--- EXERCISE ---
Here are the records. Write out exactly the lines between the one holding "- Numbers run" and the one holding "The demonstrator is", inclusive.

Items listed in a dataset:
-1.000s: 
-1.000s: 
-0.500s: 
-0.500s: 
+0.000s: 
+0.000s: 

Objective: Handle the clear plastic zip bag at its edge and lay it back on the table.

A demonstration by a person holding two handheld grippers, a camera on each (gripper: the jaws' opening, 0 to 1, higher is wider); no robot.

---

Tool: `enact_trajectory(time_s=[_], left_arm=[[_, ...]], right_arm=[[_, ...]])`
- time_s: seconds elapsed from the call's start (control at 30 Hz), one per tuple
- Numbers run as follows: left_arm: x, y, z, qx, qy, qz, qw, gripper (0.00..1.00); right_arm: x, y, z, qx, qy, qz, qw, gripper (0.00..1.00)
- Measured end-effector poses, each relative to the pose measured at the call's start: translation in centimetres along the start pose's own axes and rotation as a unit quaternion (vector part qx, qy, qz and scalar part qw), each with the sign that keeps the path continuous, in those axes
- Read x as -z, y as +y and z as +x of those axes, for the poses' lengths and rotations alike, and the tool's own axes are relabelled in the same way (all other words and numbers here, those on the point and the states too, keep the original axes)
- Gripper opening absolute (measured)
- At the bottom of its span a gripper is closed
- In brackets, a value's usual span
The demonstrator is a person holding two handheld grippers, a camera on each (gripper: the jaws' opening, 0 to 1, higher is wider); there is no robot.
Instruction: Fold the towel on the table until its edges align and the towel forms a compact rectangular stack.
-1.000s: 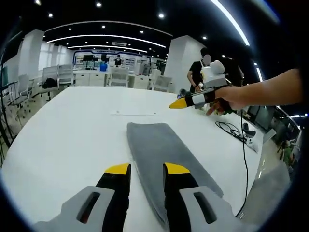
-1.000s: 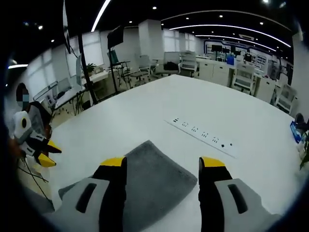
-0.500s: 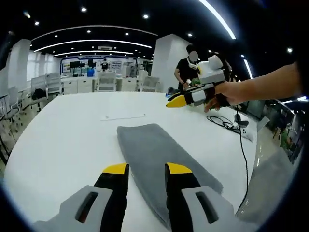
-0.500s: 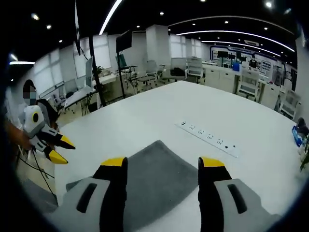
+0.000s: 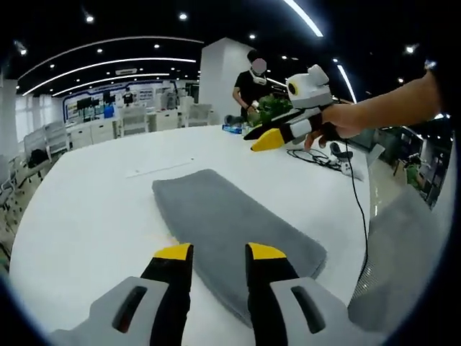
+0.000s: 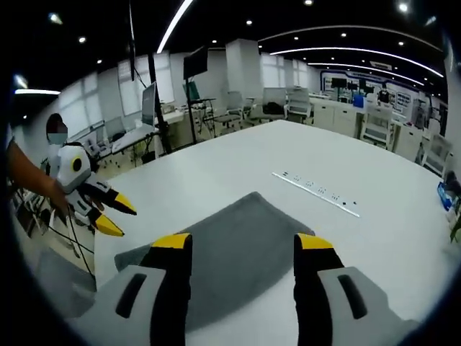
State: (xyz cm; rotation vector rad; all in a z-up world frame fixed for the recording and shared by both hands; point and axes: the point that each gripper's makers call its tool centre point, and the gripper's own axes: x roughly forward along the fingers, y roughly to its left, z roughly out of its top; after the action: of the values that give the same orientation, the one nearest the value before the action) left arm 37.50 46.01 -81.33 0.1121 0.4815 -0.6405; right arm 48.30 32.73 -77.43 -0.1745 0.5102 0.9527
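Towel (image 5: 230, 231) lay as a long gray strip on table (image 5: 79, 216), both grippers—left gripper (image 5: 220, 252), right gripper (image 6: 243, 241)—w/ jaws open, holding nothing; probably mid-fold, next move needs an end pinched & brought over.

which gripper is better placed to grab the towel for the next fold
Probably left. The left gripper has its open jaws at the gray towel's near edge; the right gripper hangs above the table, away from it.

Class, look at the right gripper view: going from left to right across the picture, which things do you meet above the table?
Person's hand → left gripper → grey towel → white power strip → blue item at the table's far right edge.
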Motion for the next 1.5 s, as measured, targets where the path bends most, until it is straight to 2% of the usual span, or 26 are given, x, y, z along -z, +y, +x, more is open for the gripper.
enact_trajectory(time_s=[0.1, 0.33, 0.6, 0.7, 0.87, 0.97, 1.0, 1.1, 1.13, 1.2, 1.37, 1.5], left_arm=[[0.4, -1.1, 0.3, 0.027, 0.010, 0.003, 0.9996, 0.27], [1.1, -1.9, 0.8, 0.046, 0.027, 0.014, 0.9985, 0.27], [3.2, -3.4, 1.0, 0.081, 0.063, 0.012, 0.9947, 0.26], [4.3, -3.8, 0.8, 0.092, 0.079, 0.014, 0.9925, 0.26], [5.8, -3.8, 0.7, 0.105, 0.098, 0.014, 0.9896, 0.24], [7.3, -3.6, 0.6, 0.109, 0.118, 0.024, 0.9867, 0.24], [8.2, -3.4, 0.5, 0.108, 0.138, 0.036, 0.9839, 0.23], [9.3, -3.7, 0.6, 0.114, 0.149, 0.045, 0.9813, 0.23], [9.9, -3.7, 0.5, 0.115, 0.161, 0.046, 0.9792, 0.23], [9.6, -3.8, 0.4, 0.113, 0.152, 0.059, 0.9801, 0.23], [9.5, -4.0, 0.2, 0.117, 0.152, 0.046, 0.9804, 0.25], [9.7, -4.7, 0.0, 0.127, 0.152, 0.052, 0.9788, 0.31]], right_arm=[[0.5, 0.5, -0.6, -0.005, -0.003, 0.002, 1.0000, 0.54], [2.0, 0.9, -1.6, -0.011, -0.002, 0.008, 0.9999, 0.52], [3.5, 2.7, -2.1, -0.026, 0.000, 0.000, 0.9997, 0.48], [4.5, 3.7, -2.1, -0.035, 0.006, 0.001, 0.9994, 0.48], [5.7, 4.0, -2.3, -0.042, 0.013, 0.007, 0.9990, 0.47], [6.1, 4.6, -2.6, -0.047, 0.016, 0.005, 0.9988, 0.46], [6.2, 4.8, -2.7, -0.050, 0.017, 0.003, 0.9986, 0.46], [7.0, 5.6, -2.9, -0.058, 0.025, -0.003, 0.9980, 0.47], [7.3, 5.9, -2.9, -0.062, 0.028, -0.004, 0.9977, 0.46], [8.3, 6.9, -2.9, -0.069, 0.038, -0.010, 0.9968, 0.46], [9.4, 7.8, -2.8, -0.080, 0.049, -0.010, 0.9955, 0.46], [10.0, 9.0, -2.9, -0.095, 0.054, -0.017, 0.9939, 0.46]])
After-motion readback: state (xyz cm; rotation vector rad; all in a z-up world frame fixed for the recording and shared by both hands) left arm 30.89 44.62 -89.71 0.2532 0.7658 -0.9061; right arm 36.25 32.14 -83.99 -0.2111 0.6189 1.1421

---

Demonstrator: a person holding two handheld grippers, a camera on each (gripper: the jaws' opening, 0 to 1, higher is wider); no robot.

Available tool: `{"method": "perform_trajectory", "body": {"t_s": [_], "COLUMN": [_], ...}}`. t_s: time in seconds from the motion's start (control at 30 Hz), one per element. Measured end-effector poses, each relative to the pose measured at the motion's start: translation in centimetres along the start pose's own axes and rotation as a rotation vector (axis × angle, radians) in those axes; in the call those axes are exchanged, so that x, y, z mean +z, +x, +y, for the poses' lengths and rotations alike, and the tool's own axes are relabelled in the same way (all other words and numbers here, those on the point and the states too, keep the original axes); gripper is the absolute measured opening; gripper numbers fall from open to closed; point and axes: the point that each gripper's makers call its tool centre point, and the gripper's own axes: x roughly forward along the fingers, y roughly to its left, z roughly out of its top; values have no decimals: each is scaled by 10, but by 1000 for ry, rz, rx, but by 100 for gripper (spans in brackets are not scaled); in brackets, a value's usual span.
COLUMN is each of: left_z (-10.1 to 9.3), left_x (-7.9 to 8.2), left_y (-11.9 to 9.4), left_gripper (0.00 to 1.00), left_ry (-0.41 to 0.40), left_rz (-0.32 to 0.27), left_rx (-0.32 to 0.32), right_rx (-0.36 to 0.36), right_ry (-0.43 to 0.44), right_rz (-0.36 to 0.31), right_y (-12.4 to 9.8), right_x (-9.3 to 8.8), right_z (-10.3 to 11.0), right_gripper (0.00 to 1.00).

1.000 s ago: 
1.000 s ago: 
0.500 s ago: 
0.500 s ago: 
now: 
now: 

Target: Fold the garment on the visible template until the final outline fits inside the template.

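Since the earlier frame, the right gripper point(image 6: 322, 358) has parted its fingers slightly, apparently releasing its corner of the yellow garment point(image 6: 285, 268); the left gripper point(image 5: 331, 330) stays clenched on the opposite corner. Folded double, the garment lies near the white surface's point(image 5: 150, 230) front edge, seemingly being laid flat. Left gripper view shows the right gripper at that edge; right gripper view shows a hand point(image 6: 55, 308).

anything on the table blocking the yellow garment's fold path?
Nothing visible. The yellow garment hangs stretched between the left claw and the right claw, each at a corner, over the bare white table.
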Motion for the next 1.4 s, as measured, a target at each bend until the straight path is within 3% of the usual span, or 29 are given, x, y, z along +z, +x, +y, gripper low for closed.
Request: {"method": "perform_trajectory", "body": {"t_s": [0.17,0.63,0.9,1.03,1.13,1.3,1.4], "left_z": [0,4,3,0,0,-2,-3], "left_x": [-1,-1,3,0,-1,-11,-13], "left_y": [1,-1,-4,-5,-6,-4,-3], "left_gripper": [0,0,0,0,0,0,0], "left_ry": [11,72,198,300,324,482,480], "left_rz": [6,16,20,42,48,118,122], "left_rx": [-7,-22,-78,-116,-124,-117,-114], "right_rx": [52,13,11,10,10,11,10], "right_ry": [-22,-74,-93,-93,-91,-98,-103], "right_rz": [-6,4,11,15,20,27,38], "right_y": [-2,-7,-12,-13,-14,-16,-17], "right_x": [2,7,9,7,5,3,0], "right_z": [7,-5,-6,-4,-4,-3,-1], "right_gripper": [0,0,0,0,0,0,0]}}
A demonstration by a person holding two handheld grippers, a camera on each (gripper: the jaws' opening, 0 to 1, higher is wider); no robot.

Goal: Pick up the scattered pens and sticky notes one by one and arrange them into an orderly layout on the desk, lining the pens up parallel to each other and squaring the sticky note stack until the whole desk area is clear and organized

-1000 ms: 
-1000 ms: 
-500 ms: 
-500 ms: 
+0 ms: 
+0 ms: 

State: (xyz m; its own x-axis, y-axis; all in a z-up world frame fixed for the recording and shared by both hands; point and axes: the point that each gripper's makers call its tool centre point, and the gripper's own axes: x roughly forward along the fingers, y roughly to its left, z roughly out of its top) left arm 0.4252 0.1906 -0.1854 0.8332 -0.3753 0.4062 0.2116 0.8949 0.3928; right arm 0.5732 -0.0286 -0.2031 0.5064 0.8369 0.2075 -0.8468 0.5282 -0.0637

--- EXPECTED ANSWER ---
- Numbers run as follows: left_arm: x, y, z, qx, qy, qz, qw, gripper (0.00..1.00); right_arm: x, y, z, qx, qy, qz, qw, gripper (0.00..1.00)
- Measured end-effector poses, each relative to the pose measured at the call's start: translation in centimetres along the start pose's own axes and rotation as a unit quaternion (vector part qx, qy, qz and scalar part qw), each with the sign that keeps the path continuous, in those axes
- Read x as -z, y as +y and z as +x of those axes, for the poses' lengths and rotations alike, and the tool's own axes are relabelled in the same way (all other words and numbers here, those on the point and the states too, keep the original axes)
- Gripper opening absolute (measured)
- At the bottom of its span a gripper is closed
- In brackets, a value's usual span
The demonstrator is a person holding two handheld grippers, a camera on each (gripper: the jaws' opening, 0 to 1, higher is wider); there is no robot.

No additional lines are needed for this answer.